Ainda assim, o produto que já foi moda em outros tempos e deu uma sumida, por ter virado símbolo de ostentação, anda mais em alta do que nunca. Os importadores estão rindo de orelha a orelha.
Filipe Augusto, sócio da Tuber, especializada em trufas italianas, introduziu o italiano Cru Caviar no portfólio em dezembro do ano passado. Começou devagar, trazendo apenas nove quilos, para sentir o terreno – o estoque se esgotou em poucos dias. De lá para cá, os lotes vêm aumentando gradativamente.
“A gente não esperava esse boom. No acumulado, já trouxemos 180 quilos, fora os 22 quilos que vão chegar antes do Natal”, Augusto conta ao NeoFeed.
Mais antigo no mercado, o italiano Enrico Soffi traz as latinhas de Caviar Giaveri para o Brasil desde 2014. Houve época em que ele chegou a fazer promoção para divulgar o produto. Hoje, importa 350 quilos anuais e aposta que as vendas vão continuar crescendo 20% ao ano.

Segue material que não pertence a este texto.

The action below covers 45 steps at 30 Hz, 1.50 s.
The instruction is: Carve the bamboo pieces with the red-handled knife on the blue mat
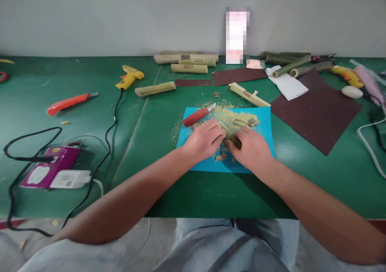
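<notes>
– Surface and background?
– Green worktop (157, 199), with a grey wall (120, 19) behind its back edge. Cut bamboo pieces (189, 68) lie along that edge. A blue sheet (208, 166) lies midway along the worktop, crosswise to the front edge. Shavings (238, 116) cover its far edge; a red-handled knife (196, 117) occupies its far left corner.
– Which parts cannot be read?
– Both side ends of the worktop run out of view, as does a red object (3, 77) at the left. Fingers cover parts of the bamboo tube (231, 137); several fingertips are hidden. Contact between tube and sheet cannot be confirmed.
– Grip and workpiece position?
– Tube: aslant, over the middle of the blue sheet. Left hand (205, 139): fingers curled narrowly, holding the far left end. Right hand (251, 146): thumb and fingers closed around the near right end.
</notes>
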Motion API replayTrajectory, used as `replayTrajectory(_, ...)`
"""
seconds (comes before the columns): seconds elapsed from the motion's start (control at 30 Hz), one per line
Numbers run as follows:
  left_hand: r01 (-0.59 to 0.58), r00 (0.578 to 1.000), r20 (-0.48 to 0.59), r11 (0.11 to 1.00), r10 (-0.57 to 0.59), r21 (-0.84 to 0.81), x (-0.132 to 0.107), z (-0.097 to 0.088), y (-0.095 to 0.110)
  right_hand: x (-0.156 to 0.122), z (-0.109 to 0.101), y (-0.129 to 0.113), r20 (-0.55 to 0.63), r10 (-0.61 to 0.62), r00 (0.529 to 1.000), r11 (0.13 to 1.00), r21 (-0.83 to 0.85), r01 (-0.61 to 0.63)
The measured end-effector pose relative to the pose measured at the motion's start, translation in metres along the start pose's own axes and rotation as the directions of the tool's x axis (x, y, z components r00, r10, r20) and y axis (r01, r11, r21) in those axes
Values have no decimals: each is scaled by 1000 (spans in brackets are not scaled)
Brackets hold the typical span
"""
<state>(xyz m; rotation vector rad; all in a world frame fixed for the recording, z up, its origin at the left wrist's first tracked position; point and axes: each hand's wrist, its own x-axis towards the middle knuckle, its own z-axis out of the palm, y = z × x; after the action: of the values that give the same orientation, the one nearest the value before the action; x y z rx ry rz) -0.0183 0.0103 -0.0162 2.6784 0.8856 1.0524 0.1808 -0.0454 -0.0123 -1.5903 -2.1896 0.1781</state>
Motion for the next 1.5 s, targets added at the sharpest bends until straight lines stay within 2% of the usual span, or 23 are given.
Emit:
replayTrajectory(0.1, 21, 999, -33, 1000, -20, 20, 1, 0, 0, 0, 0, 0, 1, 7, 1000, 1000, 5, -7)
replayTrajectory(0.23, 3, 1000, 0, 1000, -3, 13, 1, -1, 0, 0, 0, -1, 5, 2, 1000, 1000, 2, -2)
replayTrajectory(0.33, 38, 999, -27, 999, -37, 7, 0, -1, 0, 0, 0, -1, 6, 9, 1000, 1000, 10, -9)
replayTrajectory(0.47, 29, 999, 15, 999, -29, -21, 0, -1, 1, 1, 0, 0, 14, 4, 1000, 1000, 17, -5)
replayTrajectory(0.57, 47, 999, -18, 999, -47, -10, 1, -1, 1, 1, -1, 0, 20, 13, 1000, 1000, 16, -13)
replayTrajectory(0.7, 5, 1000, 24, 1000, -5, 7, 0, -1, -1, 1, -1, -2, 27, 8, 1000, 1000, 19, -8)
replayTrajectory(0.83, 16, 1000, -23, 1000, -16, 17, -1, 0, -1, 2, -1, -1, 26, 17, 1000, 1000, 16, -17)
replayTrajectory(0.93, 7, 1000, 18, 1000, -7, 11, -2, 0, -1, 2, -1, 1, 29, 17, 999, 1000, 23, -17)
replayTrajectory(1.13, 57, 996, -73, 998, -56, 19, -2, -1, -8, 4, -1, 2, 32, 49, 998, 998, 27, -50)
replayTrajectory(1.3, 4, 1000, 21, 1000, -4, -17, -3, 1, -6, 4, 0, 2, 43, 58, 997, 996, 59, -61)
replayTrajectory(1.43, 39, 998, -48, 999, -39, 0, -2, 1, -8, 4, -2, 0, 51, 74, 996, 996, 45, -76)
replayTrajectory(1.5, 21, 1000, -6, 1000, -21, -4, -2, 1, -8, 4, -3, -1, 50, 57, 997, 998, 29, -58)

“Até pouco tempo atrás, quase não se falava em caviar no Brasil, mas deixou de ser um alimento tabu e meio desconhecido”, diz Soffi.
O preço não parece assustar os fãs da iguaria. Em setembro, a Tuber promoveu uma série de seis jantares e um almoço em restaurantes paulistanos de alto padrão, cujos chefs foram desafiados a criar menus-degustação que levassem caviar de ponta a ponta, até nas sobremesas.
No Tangará Jean Georges, restaurante principal do hotel Palácio Tangará, Jefferson Rueda, da premiada A Casa do Porco, dividiu a cozinha com o chef executivo do hotel, Filipe Rizzato. A dupla elaborou um cardápio de oito tempos, que começou com caviar sobre tartar de porco e terminou com caviar no sorvete.
A sequência saiu a R$ 1.040 por pessoa, mais R$ 1.490 pela harmonização com champanhes – todos os 86 lugares foram vendidos.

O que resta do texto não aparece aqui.